**GIVEN ENTRIES**

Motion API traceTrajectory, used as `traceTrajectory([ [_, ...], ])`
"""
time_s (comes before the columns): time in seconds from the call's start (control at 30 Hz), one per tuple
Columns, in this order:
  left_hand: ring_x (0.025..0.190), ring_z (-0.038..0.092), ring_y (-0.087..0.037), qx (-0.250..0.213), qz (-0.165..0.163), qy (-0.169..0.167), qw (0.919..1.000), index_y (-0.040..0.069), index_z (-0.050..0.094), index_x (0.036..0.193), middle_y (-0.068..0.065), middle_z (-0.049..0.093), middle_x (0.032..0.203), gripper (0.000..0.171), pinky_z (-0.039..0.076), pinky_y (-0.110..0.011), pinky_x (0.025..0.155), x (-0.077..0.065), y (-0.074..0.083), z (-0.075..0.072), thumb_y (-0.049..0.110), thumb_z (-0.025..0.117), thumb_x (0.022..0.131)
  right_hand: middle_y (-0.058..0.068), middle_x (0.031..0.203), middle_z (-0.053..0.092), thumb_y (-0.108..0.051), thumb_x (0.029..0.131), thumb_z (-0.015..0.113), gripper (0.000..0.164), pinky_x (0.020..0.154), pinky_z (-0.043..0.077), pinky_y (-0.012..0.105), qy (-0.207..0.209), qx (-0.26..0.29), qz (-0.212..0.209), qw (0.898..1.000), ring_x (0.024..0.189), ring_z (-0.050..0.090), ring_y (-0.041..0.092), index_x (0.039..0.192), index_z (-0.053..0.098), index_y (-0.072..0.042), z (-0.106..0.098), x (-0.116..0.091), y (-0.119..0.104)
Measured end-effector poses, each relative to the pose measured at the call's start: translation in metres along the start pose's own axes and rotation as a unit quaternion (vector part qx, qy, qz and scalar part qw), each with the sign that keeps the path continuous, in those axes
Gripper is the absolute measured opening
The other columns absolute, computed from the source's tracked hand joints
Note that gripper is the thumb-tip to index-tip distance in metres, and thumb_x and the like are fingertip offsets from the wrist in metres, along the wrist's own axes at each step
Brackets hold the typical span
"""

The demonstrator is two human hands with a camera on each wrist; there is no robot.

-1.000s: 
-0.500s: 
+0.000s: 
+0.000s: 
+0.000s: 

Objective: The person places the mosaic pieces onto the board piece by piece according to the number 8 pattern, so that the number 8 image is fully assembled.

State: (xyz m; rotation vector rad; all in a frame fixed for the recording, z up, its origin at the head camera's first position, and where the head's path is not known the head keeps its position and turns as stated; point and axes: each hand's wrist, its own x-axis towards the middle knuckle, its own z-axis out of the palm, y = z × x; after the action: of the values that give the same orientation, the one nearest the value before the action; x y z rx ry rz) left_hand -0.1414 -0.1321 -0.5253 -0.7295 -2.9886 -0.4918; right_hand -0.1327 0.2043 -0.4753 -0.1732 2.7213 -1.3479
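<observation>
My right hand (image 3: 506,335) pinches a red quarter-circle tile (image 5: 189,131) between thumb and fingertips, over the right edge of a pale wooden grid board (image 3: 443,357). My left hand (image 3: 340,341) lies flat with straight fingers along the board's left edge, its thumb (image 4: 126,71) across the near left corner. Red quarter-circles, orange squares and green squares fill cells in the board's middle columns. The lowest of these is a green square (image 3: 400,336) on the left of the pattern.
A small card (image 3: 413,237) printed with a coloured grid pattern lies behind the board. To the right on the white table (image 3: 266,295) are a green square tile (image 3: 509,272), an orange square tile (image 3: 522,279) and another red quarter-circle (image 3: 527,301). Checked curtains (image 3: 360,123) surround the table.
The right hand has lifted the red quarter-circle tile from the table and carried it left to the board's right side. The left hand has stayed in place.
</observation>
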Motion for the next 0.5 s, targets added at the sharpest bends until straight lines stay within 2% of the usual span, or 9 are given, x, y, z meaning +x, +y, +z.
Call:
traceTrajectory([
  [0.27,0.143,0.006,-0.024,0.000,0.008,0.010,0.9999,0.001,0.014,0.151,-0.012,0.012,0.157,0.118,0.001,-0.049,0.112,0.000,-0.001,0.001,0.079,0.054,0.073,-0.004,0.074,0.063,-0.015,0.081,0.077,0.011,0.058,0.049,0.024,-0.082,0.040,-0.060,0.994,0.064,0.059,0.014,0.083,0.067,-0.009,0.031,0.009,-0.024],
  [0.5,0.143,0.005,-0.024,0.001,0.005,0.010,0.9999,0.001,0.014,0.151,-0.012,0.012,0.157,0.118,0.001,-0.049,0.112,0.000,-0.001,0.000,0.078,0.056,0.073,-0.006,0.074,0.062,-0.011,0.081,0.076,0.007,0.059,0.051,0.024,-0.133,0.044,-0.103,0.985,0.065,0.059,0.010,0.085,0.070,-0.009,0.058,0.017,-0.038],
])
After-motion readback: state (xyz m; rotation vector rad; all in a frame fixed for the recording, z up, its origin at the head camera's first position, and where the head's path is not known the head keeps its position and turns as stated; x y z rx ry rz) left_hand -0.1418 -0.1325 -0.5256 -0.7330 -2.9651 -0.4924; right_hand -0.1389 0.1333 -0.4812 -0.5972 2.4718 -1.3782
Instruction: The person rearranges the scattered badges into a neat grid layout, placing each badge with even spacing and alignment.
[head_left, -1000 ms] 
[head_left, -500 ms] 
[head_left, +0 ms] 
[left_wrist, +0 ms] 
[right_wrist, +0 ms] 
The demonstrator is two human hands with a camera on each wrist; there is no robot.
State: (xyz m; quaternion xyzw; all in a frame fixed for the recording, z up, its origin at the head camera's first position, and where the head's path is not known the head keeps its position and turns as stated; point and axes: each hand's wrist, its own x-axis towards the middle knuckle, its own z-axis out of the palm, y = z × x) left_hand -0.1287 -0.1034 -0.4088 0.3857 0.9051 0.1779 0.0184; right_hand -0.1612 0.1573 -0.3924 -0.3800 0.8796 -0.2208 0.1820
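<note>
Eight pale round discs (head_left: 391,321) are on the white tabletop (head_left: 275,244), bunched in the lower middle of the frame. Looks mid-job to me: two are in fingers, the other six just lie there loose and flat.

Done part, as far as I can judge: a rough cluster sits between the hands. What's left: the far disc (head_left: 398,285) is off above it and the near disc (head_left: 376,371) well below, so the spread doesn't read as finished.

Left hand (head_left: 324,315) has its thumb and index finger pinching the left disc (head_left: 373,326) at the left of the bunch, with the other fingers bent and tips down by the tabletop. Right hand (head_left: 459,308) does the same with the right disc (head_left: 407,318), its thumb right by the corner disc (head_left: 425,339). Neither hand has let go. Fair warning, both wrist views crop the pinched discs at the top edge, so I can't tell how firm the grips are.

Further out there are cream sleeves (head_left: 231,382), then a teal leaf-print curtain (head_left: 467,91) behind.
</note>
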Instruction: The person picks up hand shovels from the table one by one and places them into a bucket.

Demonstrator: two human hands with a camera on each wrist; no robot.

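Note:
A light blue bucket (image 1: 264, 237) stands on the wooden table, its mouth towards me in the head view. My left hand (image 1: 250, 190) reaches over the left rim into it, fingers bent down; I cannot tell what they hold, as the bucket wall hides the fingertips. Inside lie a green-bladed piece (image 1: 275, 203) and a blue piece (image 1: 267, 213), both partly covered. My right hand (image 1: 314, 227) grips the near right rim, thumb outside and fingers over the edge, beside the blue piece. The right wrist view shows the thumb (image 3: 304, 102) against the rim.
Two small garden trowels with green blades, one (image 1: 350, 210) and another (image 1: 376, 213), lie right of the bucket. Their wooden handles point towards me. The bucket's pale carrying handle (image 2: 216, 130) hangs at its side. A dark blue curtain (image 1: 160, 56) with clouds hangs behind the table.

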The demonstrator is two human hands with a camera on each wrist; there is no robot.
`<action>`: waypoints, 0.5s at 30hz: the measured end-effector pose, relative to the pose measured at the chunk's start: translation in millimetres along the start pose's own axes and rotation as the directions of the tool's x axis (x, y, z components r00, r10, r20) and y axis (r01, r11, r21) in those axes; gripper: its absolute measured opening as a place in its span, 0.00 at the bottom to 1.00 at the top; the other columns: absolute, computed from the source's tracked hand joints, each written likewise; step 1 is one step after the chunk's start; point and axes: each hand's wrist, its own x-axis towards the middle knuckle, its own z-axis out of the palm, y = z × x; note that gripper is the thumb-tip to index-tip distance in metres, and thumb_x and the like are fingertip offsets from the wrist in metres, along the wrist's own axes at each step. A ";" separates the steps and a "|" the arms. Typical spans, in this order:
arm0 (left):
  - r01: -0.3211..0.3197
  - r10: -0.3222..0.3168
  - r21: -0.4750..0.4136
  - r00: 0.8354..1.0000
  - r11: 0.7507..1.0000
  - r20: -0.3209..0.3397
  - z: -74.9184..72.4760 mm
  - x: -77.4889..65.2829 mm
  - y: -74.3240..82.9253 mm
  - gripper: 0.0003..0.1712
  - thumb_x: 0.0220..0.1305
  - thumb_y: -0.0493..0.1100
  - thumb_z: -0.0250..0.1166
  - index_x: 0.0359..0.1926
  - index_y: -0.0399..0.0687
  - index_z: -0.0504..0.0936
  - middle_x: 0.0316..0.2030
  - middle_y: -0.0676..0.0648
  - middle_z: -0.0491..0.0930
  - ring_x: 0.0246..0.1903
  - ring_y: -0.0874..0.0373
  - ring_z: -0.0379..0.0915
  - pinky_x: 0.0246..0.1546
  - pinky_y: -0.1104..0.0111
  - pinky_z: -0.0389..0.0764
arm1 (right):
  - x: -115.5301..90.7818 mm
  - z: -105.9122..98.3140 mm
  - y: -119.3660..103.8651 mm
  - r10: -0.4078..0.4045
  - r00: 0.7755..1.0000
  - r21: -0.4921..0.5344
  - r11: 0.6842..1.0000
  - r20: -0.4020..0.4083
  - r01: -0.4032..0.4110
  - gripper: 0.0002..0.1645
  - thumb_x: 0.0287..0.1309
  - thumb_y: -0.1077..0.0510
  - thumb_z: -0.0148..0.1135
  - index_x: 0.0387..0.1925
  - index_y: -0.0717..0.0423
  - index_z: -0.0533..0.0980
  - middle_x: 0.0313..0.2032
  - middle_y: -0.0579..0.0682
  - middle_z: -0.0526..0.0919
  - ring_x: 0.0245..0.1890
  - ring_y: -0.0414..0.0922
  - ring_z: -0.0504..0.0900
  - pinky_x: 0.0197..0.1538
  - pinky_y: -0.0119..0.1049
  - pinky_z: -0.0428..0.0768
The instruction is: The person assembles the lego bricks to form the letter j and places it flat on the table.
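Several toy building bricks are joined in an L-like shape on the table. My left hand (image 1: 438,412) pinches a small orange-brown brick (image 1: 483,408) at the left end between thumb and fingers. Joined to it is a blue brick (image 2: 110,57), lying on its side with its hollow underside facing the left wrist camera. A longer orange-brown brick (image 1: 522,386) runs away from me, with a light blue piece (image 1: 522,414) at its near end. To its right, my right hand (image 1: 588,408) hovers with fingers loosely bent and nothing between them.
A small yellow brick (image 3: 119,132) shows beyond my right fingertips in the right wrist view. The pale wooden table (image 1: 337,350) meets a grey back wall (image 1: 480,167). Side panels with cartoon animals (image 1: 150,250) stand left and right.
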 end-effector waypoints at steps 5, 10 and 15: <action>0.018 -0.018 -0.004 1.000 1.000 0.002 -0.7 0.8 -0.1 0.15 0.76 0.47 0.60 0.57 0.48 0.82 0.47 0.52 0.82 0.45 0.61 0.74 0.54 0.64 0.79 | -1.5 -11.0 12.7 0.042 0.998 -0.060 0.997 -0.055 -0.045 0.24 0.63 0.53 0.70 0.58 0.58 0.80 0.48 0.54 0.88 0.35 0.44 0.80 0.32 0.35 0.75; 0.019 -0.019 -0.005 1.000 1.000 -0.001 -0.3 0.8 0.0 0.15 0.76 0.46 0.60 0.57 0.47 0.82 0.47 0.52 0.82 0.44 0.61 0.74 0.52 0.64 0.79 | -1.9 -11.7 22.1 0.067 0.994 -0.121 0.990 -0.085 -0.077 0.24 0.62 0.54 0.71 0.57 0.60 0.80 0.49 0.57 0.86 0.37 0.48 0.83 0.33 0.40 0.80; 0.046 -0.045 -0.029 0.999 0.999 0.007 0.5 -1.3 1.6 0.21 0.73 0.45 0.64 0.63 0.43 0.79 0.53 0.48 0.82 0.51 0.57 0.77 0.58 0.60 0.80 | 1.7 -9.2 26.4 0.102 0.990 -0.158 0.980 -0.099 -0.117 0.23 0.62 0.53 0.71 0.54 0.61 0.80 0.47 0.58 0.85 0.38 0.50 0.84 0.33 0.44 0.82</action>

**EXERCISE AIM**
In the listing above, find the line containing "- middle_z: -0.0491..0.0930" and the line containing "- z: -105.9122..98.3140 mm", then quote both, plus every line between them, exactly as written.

**TASK RESULT**
  - middle_z: -0.0491..0.0930
  - ring_x: 0.0246..0.1903
  - ring_y: -0.0874..0.0373
  - ring_z: -0.0379..0.0915
  - pinky_x: 0.0246..0.1546
  - pinky_y: -0.1104..0.0111
  - pinky_z: -0.0389..0.0764
arm1 (right):
  - x: -115.5301..90.7818 mm
  - z: -105.9122..98.3140 mm

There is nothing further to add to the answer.